Your task: Look through the material below and report every line that includes "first".

Available data:

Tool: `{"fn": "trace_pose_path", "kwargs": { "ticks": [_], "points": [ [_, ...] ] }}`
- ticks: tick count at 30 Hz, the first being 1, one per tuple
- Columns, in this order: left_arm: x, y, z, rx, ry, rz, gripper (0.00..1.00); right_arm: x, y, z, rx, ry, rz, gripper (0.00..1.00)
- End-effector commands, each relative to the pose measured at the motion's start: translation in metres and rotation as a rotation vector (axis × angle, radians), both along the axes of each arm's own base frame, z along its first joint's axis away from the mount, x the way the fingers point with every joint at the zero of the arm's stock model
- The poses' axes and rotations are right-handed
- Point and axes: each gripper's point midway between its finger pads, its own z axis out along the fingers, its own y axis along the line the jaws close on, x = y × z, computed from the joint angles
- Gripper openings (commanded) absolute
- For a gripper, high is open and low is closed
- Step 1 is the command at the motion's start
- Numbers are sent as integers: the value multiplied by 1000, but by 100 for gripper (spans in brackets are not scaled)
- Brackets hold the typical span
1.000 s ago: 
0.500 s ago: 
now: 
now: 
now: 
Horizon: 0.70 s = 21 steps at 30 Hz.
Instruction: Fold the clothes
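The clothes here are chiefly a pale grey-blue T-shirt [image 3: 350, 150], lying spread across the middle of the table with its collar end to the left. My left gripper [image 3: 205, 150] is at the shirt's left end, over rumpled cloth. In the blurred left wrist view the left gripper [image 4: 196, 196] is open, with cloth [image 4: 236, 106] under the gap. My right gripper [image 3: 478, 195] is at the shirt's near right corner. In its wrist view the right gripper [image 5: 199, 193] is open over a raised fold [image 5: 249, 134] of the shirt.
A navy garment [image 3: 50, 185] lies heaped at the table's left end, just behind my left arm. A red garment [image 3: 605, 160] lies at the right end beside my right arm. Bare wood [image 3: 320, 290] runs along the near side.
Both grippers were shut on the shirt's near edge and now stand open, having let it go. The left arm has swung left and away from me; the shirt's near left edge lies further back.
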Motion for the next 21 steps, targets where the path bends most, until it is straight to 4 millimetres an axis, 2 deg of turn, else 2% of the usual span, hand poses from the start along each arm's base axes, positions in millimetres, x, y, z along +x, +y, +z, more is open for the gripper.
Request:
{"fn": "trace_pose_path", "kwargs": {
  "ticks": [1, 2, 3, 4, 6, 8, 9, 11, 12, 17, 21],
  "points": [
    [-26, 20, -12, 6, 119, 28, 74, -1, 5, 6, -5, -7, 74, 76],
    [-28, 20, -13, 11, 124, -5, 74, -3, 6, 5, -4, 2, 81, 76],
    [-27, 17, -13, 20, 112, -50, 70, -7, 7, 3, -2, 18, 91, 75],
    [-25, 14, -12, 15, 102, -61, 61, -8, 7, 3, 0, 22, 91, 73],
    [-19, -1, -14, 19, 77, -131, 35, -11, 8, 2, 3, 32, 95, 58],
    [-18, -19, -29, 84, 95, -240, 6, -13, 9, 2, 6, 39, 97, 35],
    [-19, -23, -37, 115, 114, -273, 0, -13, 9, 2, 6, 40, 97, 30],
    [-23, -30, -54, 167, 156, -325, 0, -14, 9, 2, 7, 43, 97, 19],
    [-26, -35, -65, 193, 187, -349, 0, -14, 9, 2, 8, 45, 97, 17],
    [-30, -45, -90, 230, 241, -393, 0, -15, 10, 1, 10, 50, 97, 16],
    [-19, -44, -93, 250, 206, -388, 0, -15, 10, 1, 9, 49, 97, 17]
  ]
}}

Solution for this task:
- ticks: tick count at 30 Hz, the first being 1, one per tuple
- End-effector commands, each relative to the pose measured at the motion's start: translation in metres and rotation as a rotation vector (axis × angle, radians), both along the axes of each arm's own base frame, z along its first joint's axis away from the mount, x the way the fingers point with every joint at the zero of the arm's stock model

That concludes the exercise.